Enhancement suggestions are tracked as GitHub issues.
- Use a clear and descriptive title for the issue to identify the suggestion.
- Provide a step-by-step description of the suggested enhancement in as many details as possible.
- Describe the current behavior and explain which behavior you expected to see instead and why. At this point you can also tell which alternatives do not work for you.
- Explain why this enhancement would be useful to most NuGetForUnity users. You may also want to point out the other projects that solved it better and which could serve as inspiration.
We are using pull requests to add new features, no direct commits to master. To develop a new feature:
- First create a branch on your own fork.
- When you finish the development create a Pull Request.
- We will then review the changes.
- The GitHub Action will enure everything builds, the unit tests are running successfully and some test projects that include NuGet packages imported using NuGetForUnity build successfully.

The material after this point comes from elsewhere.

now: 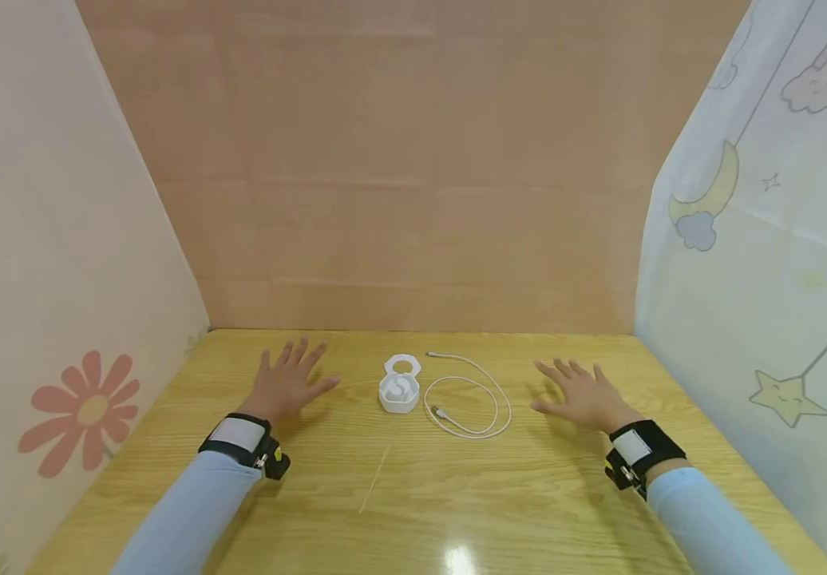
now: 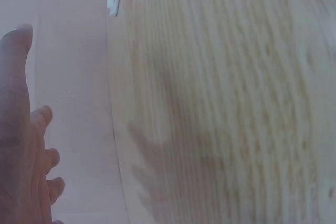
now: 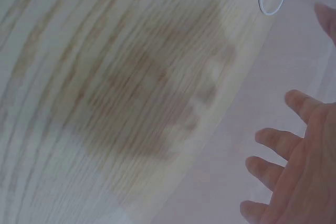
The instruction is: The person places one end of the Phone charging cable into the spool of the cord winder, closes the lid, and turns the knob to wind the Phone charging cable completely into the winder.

- The GitHub Action also creates a pre-release
.unitypackage
from the build to be able to import it in any Unity project without needing to wait for a new official release. - If everything is working and fits our Code Style we will merge the pull request. When merging please use the
Squash and merge
merge strategy to keep the commit history clean.
You can use any version of Unity to develop NuGetForUnity but you should only use features available in Unity version 2018.3+. The easiest way to edit and test code using a newer Unity version is by installing NuGetForUnity as a local package like in TestProjects/ImportAndUseNuGetPackages.
To run Unit-Tests you need Unity version 2018.4.30f1 as we support Unity version 2018.3+. Then open the NuGetForUnity.Tests project and run the tests using Unity Test Runner. Unit Tests are also run for each pull request using a GitHub Action.
The code style of NuGetForUnity is based on the Microsoft C# Coding Conventions, but with some slight adjustments so we don't use prefixes for naming fields private IWorkerQueue workerQueue;
instead of private IWorkerQueue _workerQueue;
. The naming convention and some other coding conventions are checked using code analyzers (e.g. StyleCop) or the IDE. The configuration for them are in the .editorconfig and some are inside Directory.Build.props.
To ensue a consistent code style we use pre-commit. It includes running ReSharper Command Line Tools (JetBrains.ReSharper.GlobalTools) to format C# code and ensures file-layout (e.g. places fields at the top of the file). To install the pre-commit hook just use the following commands or follow the documentation at pre-commit.
# Install the pre-commit tool, needs python including pip.
pip install pre-commit
# Enable the pre-commit hook so the auto-formatter runes on every commit. Need to be run inside the repository root.
pre-commit install
The auto-formatter can also be run manually using format-staged.ps1 or format-all.ps1.